Enabling Cold Start optimization for Java Runtime using AWS Lambda SnapStart opt-in feature
Introduction:
As more organizations adopt serverless architectures, AWS has been coming up with various enhancements and new services to build more robust serverless solutions for enterprises. Companies are empowered to rapidly build and run cloud native solutions for various use cases across the different industries.
Among the multiple improvements and extended support for multiple languages runtimes and custom runtimes, cold start remains an important point of consideration. Cold start is the time taken to handle the first request and initialize the function handler. Especially for popular language runtimes such as JVM where framework like Spring boot is still taking more than 10 second to start before serving any request. At present, this restricts larger JVM based Framework community developers from leveraging the true benefit of AWS Lambda for application development. To address this particular concern, AWS introduces a new opt-in feature called Lambda SnapStart, which supports upto 10X savings in startup time for JVM related runtime, reducing cold start latencies from several seconds to 3-digit milliseconds.

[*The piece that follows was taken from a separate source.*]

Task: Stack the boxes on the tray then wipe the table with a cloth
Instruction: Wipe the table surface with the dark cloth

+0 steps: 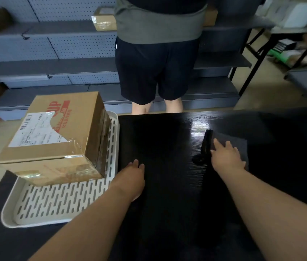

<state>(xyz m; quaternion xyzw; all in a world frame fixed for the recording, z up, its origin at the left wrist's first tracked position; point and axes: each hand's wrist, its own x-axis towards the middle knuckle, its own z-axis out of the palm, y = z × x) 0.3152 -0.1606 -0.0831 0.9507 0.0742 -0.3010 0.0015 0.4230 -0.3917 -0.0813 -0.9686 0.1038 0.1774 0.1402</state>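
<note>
**Q:** As seen from the head view, how are the task's things laid out?

**A:** A black table [167, 140] fills the lower right of the view. On its left part rests a white slotted tray [58, 200]. Cardboard boxes [55, 136] stand stacked on the far half of that tray; the upper box carries a torn white shipping label [38, 129] and red print. The near half of the tray is bare slotted plastic.

**Q:** Where is the cloth?

**A:** A dark grey cloth [233, 142] lies flat on the table, right of centre. A black folded edge or strap runs along its left side; which of the two it is cannot be told.

**Q:** What is the state of each hand?

**A:** The right hand [226, 157] lies palm down on the cloth, fingers spread and extended, pressing rather than clasping; nothing is enclosed in it. The left hand [132, 176] rests palm down on the bare tabletop just beside the tray's right rim, fingers loosely extended, holding nothing. Both forearms are bare and enter from the bottom edge.

**Q:** What lies beyond the table?

**A:** A second person [156, 53], in a grey-green top and dark shorts, stands with back turned just past the far edge. Behind that person are grey pegboard shelves [36, 44], with a taped cardboard parcel [103, 19] on an upper shelf. A patch of glare marks the tabletop near the cloth.
</note>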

What is AWS Lambda SnapStart feature?
AWS Lambda SnapStart is a new opt-in feature that reduces startup latency for functions running on Amazon Corretto Java 11 runtime.
By default, AWS Lambda creates a fresh execution environment when a function is invoked for the first time or is scaled up to handle additional traffic.
As depicted in the preceding diagram, lambda initialization process involves many phases from downloading function code, initializing the runtime and application. The initialization process can sometimes take several seconds to complete and adds a variable amount of latency when your function is invoked for the first time.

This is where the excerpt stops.